It is possible that substitution of proline P32 causes substantial changes in the loop dynamics due to its rigid nature. To test this, we performed 15N R1, R2, and steady-state heteronuclear {1H}–15N-NOE relaxation experiments on EF-PEco and its variants and compared it with EF-PPpu. Our analysis suggests that substitution of single EF-PEco β3Ωβ4-loop residues with residues from EF-PPpu or even with the complete β3Ωβ4 does not significantly alter the NMR relaxation properties of β3Ωβ4 and hence its dynamics (Supplementary Figures S5C–F). Thus, differences observed in the interaction of EF-PEco and its variants with EarPPpu can be attributed to the molecular nature of resulting interactions rather than changes in the loop dynamics.

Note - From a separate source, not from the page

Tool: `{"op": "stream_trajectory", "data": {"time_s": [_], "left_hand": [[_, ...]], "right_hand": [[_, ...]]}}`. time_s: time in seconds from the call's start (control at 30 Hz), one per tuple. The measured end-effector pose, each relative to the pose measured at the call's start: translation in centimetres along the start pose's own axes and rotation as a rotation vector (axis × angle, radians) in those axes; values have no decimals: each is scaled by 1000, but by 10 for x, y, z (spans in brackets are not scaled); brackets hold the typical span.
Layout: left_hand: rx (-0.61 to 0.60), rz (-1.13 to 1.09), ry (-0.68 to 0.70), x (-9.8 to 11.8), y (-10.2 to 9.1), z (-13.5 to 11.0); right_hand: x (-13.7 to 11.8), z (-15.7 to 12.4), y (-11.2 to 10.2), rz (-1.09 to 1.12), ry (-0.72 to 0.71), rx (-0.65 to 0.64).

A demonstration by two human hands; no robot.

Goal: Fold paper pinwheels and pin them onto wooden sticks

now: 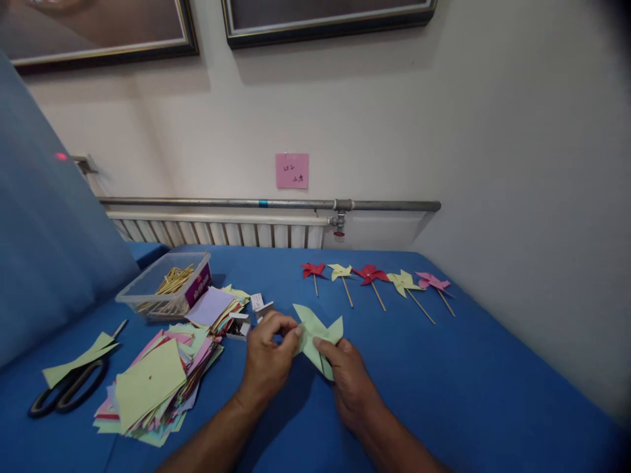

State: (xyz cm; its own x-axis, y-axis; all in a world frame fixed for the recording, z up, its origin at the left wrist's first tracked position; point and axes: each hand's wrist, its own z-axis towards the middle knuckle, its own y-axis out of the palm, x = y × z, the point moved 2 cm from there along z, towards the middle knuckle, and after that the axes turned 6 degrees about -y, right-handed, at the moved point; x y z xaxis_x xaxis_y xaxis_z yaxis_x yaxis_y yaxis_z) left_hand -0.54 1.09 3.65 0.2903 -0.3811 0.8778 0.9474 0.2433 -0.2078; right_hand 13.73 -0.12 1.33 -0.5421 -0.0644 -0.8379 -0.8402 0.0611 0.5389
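Both hands are on one green paper pinwheel [315,332], held just above the blue bench [493,381] near its middle. The left hand [269,358] has thumb and fingers [294,332] pinched shut at the pinwheel's centre. The right hand [348,384] grips the lower vane between thumb and fingers. The vanes are already folded in; whether a stick is fitted I cannot tell, as the hands cover that part.

Five pinwheels lie in a row along the far side of the bench, each on its stick: a red one [313,269], a yellow one [340,270], a second red [369,273], a pale green one [403,281] and a pink one [432,281]. They are side by side and well apart from the hands.

So, by my reckoning, five are done and the sixth is partway, folded but not seen to be mounted. Plenty of material is left. A thick heap of coloured paper squares [150,384] sits just left of the left hand, and beyond it is a clear plastic box [162,286] holding thin sticks. Black scissors [66,391] lie at the near left edge with a green offcut [79,358] touching them, and a few small white boxes [259,303] sit between the heap and the hands.
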Motion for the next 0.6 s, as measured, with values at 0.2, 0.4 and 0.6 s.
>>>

Our observation that substitution of P32 weakens the interaction strength between EF-PEco and EarPPpu explains the differences in cross-complementing the Δefp PcadBA::lacZ mutant phenotype with K34R/P32SEco in combination with the rhamnosyltransferase ortholog either from S. oneidensis or P. putida (Figure 4A). It is also indicative that further sequence determinants in the β3Ωβ4 are contributing to EF-P recognition by EarP and accordingly being in line with our in vitro rhamnosylation studies on EF-PPpu substitution variants (Figure 3B). Consequently, we additionally substituted G35 and Q36 for asparagine and serine, respectively. Both resultant EF-PEco variants P32S/K34R/G35NEco and P32S/K34R/Q36SEco alleviated CadC translation when co-producing EarPPpu, exhibited by a twofold and threefold increase in β-galactosidase activities, respectively (Figure 4A). However, neither the double substitution K34R/G35NEco, K34R/Q36SEco nor the triple exchange K34R/G35N/Q36Eco had an alleviating effect on the translational arrest (Figure 4A). In summary, our analysis clearly shows that cross-activation of EF-PEco by EarPPpu is strictly prohibited in the presence of P32, whereas on the contrary cross-modification solely depends on the protruding residue to be arginine. Combined with our in vitro interaction analysis we conclude that specifically the selection against that proline is an adaptation to rescue polyproline stalled ribosomes with α-rhamnosylarginine rather than for efficient modification (Supplementary Figure S2B). On the other hand, our data also implies that additional adjustments in the β3Ωβ4 sequence composition have been made to compensate for the negative effect of rhamnosylation (Figure 1D).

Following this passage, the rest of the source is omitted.